Several committees met December 5, 2016, as part of the Interim Session of the West Virginia Legislature. The pall of a significant revenue shortfall hung over everything.

At a meeting of the Standing Committee on Education, Chancellor Sara Tucker of the Community & Technical College system did an admirable job explaining how the institutions in the system were adapting to the reduced revenue situation. Community colleges have begun a program of sharing personnel resources – not every college needs its own Human Resources Director or General Counsel. She was followed by Dr. Jerome Gilbert, President of Marshall University, who described the measures taken at his institutional to deal with the sharp decline in state funding.

Immediately following that meeting the Joint Committee on Tax Reform, Subcommittee A gathered to hear two presentations. It was almost as if this Subcommittee was functioning in an alternate universe. Here’s why.

Incoming Senate President Mitch Carmichael (R – Jackson, 04) has announced a goal for the upcoming session to make West Virginia’s tax structure “competitive” with surrounding states. In a statement reported in the State Journal on December 4, Carmichael said that cutting taxes on manufacturer’s equipment and inventory will be considered. This and other measures would serve the laudable goal of “creating an environment that the private sector can hire people and put them back to work.”

At the Subcommittee meeting, Mark Stowers, Vice President of Asset Management for Alpha Natural Resources made a presentation about corporate property tax on mining machinery. Alpha is one of the largest coal companies in the country and operates numerous mines in West Virginia. Stowers was plain spoken and direct about what Alpha wanted.

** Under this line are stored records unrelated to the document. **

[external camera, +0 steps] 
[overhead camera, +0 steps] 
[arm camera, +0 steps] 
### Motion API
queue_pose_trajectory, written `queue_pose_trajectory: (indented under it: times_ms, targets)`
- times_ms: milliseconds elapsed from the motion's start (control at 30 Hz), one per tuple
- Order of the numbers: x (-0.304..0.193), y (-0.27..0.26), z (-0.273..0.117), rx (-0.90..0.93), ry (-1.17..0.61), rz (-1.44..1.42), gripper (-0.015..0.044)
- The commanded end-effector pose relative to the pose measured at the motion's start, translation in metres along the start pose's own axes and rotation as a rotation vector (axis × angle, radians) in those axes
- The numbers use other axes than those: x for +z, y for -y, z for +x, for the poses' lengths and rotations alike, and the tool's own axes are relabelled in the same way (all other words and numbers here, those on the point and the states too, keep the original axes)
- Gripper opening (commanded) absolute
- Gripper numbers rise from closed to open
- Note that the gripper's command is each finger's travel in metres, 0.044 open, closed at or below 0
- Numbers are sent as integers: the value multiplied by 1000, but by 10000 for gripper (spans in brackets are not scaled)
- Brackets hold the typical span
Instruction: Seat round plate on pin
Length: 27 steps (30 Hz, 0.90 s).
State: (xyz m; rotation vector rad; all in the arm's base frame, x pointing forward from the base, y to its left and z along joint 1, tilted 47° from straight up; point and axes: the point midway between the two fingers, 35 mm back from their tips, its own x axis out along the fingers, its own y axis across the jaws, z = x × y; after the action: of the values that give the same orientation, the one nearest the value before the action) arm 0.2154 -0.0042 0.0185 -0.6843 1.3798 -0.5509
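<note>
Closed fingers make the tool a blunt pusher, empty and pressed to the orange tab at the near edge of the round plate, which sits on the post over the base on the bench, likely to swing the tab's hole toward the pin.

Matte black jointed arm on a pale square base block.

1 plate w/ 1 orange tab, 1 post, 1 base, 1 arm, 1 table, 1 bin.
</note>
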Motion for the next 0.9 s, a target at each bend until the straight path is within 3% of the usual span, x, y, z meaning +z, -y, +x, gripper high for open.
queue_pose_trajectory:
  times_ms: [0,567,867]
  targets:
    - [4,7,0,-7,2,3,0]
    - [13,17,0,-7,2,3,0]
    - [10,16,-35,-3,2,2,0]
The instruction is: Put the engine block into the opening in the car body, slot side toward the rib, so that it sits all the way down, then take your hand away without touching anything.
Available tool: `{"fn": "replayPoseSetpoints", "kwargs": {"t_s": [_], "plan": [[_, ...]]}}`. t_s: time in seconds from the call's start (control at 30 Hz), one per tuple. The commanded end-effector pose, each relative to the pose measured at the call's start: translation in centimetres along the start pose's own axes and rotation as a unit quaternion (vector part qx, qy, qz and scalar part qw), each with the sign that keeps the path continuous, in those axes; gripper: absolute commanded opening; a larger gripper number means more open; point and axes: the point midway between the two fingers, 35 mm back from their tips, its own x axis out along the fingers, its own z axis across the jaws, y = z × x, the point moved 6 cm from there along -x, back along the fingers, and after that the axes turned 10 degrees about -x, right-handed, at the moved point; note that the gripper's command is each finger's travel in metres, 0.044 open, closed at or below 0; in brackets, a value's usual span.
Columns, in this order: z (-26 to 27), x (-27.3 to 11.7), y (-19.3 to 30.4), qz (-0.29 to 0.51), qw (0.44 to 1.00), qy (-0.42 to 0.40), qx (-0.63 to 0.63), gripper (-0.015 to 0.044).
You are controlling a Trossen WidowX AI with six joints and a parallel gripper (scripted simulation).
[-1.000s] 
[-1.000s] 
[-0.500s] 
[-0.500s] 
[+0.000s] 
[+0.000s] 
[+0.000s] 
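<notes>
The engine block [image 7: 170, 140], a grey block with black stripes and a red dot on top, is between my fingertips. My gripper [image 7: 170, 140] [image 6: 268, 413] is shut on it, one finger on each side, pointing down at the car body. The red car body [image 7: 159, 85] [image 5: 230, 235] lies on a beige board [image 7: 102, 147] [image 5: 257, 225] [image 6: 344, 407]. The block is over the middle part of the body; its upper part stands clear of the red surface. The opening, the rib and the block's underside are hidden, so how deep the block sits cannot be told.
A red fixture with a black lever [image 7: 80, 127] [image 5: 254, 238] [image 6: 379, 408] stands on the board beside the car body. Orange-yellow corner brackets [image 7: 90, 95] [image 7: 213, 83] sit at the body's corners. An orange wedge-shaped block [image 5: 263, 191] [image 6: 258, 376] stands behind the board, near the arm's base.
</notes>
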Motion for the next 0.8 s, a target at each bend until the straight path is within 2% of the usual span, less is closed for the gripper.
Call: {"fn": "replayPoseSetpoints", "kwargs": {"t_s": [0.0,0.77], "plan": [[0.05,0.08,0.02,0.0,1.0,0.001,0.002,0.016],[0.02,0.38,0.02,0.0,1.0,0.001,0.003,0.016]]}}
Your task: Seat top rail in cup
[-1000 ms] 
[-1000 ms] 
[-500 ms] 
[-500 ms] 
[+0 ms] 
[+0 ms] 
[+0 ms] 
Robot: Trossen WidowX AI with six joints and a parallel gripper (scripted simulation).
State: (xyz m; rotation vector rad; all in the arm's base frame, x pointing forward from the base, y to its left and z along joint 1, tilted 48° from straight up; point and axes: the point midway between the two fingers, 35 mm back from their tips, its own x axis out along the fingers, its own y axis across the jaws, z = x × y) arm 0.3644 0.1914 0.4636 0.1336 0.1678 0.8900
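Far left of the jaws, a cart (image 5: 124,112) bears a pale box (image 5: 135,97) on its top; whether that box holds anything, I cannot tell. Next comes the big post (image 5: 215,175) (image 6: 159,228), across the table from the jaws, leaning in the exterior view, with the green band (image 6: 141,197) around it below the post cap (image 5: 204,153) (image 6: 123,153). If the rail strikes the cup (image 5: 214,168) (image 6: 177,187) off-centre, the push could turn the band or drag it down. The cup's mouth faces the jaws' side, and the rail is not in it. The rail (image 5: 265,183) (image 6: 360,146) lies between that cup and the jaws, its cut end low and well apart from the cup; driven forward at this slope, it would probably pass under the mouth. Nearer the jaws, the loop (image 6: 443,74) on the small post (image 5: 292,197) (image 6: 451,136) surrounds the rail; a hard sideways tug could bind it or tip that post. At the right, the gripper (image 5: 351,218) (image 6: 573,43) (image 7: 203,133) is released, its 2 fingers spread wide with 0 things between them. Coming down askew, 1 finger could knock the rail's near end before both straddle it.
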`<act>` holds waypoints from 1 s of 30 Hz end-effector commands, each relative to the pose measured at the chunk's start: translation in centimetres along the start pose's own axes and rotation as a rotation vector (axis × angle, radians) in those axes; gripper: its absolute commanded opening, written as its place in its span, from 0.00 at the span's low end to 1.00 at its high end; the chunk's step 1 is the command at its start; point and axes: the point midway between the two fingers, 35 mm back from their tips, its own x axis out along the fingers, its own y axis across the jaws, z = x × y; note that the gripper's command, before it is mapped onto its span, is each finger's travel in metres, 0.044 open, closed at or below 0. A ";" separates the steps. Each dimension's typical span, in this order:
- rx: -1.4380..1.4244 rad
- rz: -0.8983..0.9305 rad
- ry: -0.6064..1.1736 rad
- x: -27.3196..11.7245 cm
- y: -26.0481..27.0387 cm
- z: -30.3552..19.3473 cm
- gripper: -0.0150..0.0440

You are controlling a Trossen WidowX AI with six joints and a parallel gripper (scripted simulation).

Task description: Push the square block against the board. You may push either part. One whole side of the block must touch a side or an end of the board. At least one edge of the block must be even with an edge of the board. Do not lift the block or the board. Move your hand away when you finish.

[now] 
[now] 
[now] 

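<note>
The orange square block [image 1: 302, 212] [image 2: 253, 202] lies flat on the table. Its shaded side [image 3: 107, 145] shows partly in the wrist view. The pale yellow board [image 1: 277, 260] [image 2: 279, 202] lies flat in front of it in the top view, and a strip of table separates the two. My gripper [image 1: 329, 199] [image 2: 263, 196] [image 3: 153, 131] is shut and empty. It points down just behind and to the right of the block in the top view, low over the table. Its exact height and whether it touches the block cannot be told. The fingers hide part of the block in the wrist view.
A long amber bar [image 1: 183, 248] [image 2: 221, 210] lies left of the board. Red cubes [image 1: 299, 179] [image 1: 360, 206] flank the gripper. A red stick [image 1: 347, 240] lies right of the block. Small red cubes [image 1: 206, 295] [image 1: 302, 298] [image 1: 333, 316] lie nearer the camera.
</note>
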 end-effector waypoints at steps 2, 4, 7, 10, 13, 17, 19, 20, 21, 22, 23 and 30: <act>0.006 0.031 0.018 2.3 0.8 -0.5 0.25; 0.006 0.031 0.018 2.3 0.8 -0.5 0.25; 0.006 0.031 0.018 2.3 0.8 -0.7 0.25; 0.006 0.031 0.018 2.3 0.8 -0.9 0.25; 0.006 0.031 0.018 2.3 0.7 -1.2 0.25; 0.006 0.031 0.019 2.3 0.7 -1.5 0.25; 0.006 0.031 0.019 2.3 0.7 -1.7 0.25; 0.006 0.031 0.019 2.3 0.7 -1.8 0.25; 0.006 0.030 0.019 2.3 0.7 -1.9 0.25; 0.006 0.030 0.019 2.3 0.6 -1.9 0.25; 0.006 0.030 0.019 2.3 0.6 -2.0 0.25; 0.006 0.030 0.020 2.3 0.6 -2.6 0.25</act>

West Virginians pay personal property tax on vehicles they own on July 1 of each year. It’s the same for corporate equipment and machinery. Stowers explained that not all of Alpha’s mining machinery is in use at once. Of course, if a piece of equipment is in productive use at a West Virginia mine on July 1, Alpha pays the property tax on it. But if the equipment is idle, Alpha moves it out of state before July 1 to avoid the West Virginia property tax. Virginia and Kentucky have no such tax.

Stowers described a depot in Wise, Virginia with 900 pieces of equipment, most of which was moved there to avoid West Virginia property tax. This is not obsolete equipment. Stowers claimed simply that it was expensive to transport that equipment back to West Virginia, implying that Alpha might decline to move it back here to start up a new mine job.

One would expect an official of a large taxpayer to be reticent about admitting conduct that was undertaken for the sole purpose of tax avoidance. Under West Virginia law, a willful attempt to evade taxes in any manner is a felony, although it is unclear whether this provision applies to corporate personal property tax. But none of the legislators seemed concerned in the least that moving equipment out of state to avoid tax might be inappropriate. In fact they were generally sympathetic. The discussion focused on how the West Virginia Code could be amended to provide relief to Alpha and other similarly situated corporations.

For example, Sen. Mike Hall (R – Putnam, 04) mused aloud about whether the Code could be amended so that idle machinery could be valued at little or nothing, thereby producing tax revenue of little or nothing. Del. Rupert Phillips (D – Logan, 24) declared that the coal industry was “near and dear to my heart” because of the number of coal industry jobs in his district. The one Panhandle legislator present, Del. Eric Householder (R – Berkeley, 64), appeared to be busy with his cell phone and had nothing to say.

With the express intent to avoid corporate property tax Alpha is playing a shell game that ordinary citizens could never get away with. Imagine moving your automobile to a county just over the state border on June 30 and then claiming that no property tax was owed because it was not within a West Virginia county on tax day. This would be a non-starter because the law taxes “all personal property belonging to persons residing in this state, whether such property be in or out of the state.”

If providing Alpha and other coal companies with property tax relief had the effect of increasing employment or coal production upon which the state’s severance tax would apply, then maybe there would be some logic to the property tax relief. But shouldn’t that first require some hard evidence that the property tax is actually causing coal companies to decline mining opportunities in West Virginia? Are we simply going to take a coal company’s word for it? A real loss of severance tax, if there is one, could be compared with the amount of revenue to be lost from cutting corporate property tax and then a proper policy choice could be made. But there was certainly no inquiry of this sort from the Subcommittee.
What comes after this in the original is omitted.